* [Your assignment]
Reproduce, from the lines below, exactly the stretch that begins at the line containing "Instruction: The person" and ends at the line containing "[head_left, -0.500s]", both included.
==================================================
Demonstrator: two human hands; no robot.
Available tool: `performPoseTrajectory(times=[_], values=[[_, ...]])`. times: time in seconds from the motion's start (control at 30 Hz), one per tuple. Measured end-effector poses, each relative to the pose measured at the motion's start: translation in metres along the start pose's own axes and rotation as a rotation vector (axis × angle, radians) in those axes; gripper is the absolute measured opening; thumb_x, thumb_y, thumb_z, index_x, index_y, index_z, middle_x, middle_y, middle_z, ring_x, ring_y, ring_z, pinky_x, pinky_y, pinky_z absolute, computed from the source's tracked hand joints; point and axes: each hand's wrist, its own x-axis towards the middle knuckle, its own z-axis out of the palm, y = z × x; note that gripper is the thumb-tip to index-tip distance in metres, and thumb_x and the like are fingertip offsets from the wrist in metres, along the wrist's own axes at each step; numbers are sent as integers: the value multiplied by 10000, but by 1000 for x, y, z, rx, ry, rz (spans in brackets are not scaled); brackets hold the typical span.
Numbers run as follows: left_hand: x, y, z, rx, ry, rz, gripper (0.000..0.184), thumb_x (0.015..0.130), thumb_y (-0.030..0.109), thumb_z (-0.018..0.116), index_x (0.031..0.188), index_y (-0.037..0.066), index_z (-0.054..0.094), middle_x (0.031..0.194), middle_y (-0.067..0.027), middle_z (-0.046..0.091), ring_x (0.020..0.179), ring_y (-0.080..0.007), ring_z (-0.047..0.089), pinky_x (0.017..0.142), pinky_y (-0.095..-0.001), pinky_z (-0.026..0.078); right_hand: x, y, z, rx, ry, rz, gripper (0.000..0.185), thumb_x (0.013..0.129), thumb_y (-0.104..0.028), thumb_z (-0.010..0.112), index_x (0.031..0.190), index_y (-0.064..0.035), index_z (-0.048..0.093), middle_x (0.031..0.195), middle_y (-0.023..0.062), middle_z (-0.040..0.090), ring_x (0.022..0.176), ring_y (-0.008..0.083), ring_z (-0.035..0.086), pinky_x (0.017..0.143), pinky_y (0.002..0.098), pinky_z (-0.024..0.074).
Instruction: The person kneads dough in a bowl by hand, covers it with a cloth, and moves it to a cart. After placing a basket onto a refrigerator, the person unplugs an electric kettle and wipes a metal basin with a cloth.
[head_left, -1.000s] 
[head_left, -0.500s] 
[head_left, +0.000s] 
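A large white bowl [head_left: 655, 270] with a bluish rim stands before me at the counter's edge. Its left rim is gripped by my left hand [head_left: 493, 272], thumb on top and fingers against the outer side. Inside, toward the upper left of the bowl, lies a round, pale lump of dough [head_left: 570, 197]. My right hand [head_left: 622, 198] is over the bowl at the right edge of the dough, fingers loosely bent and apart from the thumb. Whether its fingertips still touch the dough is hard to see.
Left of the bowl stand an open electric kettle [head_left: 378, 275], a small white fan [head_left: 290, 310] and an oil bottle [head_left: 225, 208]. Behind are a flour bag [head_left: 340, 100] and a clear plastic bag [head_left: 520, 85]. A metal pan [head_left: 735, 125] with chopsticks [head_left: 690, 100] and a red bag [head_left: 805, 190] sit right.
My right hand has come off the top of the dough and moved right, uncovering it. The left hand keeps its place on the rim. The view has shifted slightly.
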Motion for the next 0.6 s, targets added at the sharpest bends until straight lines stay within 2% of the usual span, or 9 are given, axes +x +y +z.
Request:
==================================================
* [Problem solution]
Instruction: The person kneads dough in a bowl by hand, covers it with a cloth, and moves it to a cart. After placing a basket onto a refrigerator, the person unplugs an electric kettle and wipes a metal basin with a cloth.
[head_left, -1.000s] 
[head_left, -0.500s] 

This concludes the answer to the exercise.